Of course, as I know now, there is a solution. And the solution is a complete psychic change: a drastic change in attitude towards life, the universe and everything in it. This has been called (by various people in various places) a spiritual awakening, a spiritual (or religious) experience, God consciousness, a personality change, and so on. But whatever you want to call it, we are talking about one thing and one thing only: change.

And here lies the stumbling block, and the reason why so many people can’t seem to “get” this program and its utter simplicity.

We alcoholics absolutely don’t see the need to change. We’re ok. It’s the rest of you. We think you should change. We feel that we are right, and that it is you, God and the world we live in that is wrong.
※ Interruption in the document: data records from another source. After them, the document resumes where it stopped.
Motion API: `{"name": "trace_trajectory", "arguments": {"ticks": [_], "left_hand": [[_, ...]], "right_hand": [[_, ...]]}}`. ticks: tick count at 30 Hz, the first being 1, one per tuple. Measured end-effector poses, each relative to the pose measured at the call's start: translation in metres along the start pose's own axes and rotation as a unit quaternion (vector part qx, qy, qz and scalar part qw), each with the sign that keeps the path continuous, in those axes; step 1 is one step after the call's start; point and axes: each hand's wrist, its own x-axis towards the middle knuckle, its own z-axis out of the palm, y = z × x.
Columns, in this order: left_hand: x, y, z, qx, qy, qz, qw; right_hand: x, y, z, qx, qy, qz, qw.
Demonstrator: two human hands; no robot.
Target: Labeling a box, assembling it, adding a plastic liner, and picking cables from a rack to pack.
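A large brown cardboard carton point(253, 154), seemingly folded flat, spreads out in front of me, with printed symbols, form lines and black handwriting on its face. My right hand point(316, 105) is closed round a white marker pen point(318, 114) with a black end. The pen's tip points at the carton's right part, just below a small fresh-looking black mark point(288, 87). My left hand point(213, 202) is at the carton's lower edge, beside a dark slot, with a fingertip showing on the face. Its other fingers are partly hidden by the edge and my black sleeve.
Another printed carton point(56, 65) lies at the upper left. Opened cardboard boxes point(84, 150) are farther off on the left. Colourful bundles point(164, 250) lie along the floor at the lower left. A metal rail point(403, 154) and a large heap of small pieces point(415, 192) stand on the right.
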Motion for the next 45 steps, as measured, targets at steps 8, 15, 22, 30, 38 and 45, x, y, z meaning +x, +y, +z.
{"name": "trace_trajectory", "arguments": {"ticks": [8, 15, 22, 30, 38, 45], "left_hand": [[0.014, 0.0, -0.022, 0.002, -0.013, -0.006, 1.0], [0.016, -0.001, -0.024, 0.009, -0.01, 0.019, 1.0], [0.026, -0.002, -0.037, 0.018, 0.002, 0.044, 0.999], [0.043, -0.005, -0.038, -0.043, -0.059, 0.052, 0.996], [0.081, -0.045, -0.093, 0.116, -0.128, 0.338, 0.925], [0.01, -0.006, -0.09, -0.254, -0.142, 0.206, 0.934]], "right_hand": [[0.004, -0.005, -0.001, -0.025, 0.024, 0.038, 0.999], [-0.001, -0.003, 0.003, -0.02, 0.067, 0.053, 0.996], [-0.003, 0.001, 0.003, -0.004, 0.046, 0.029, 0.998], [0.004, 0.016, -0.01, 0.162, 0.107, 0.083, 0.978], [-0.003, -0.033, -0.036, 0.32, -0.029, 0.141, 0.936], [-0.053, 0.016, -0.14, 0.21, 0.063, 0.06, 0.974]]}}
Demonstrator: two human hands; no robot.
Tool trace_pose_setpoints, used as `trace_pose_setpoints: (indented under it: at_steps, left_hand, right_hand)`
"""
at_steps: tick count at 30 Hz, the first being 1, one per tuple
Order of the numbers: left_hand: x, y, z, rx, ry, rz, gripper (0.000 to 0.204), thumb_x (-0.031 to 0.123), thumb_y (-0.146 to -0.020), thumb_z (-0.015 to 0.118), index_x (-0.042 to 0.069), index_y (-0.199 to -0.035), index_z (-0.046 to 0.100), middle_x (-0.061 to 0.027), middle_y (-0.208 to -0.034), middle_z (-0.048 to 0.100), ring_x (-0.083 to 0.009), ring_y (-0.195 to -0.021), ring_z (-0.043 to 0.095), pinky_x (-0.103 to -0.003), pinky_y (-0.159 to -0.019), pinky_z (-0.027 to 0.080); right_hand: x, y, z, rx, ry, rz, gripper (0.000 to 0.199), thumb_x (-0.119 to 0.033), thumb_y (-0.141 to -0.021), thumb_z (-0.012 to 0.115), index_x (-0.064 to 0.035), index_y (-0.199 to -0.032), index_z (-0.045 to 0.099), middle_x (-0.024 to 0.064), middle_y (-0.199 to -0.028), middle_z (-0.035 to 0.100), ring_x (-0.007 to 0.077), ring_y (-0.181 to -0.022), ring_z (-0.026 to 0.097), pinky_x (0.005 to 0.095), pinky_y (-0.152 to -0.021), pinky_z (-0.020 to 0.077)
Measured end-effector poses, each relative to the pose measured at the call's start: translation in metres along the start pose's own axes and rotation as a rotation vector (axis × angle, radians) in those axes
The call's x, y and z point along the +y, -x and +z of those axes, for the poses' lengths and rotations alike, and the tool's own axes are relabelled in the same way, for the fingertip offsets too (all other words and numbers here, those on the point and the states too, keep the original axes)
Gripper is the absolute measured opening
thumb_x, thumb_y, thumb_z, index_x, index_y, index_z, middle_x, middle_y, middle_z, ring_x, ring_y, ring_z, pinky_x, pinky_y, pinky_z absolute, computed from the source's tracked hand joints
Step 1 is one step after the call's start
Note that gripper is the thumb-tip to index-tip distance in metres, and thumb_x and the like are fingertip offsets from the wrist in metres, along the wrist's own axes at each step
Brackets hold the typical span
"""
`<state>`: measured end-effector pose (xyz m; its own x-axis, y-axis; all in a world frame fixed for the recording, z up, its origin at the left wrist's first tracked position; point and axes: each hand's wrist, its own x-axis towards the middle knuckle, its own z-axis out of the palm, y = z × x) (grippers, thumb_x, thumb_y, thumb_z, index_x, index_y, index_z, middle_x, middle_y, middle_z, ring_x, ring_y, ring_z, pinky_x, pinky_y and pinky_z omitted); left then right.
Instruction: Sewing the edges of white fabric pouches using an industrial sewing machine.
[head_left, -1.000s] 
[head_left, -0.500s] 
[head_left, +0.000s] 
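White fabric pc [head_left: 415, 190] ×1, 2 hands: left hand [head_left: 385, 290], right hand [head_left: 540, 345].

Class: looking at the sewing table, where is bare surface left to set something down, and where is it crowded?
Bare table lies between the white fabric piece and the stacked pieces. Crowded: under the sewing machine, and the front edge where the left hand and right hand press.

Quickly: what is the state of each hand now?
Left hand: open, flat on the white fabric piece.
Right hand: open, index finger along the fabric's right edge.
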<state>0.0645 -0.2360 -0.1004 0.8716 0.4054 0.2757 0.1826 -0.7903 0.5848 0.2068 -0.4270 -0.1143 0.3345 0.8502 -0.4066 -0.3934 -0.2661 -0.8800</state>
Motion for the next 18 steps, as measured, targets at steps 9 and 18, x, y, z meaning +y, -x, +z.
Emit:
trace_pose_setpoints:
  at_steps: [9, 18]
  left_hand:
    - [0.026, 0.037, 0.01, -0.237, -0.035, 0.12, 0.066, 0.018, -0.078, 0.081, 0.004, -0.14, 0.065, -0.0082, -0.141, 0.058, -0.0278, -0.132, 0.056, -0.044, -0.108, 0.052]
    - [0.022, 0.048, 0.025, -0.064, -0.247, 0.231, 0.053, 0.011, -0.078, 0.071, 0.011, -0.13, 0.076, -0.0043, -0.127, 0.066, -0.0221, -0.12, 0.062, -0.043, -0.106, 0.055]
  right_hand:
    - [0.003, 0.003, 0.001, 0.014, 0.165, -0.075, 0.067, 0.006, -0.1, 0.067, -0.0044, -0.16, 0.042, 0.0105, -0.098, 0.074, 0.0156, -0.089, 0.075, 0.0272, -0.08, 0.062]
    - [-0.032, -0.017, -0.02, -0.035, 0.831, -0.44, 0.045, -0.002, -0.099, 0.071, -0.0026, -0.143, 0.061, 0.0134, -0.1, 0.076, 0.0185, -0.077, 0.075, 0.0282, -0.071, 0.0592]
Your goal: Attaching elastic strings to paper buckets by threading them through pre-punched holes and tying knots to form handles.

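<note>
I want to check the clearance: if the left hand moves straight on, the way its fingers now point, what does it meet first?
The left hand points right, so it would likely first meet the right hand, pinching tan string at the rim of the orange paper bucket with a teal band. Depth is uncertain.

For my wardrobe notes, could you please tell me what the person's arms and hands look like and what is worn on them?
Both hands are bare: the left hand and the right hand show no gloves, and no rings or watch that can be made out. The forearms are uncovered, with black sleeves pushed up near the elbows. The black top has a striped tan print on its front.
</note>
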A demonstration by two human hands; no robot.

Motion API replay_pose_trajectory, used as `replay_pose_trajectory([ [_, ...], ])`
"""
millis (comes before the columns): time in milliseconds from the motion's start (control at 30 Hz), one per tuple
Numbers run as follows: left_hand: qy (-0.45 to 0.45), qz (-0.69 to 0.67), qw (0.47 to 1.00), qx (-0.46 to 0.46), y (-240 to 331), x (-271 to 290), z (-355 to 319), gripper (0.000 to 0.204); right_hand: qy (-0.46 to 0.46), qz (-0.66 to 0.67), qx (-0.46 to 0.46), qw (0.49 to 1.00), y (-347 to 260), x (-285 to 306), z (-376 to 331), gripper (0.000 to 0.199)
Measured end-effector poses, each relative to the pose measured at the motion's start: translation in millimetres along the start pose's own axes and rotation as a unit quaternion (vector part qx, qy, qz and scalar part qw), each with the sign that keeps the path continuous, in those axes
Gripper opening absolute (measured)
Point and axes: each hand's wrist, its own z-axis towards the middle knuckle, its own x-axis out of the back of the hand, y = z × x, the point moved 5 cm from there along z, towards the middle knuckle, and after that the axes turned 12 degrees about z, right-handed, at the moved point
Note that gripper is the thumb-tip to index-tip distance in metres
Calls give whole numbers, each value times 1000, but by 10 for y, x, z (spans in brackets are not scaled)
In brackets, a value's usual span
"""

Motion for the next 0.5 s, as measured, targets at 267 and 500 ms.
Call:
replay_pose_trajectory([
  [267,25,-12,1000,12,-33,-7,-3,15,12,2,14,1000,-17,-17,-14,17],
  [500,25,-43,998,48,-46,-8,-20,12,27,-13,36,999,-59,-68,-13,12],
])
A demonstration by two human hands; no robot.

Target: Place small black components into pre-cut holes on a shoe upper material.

We are not going to allow the necessary change to occur within us until we have no other option left. Not until every avenue has been exhausted, until every hope has been extinguished, are we going to throw up our hands and admit that we don’t know. And that won't happen until the desire to stay sober becomes more important to us than anything else.

Than anything else.


not the solution

1 comment:

  1. Excellent, moving, relevant and spot-on.

    Having a father who was an alcoholic, I can really resonate with this. (Or rather, he *is* a "non-drinking alcoholic", as I hear that you can't really be rid of alcoholism. I understand it stays with you as a bodily predisposition, and you either choose to "submit" to it, or not.)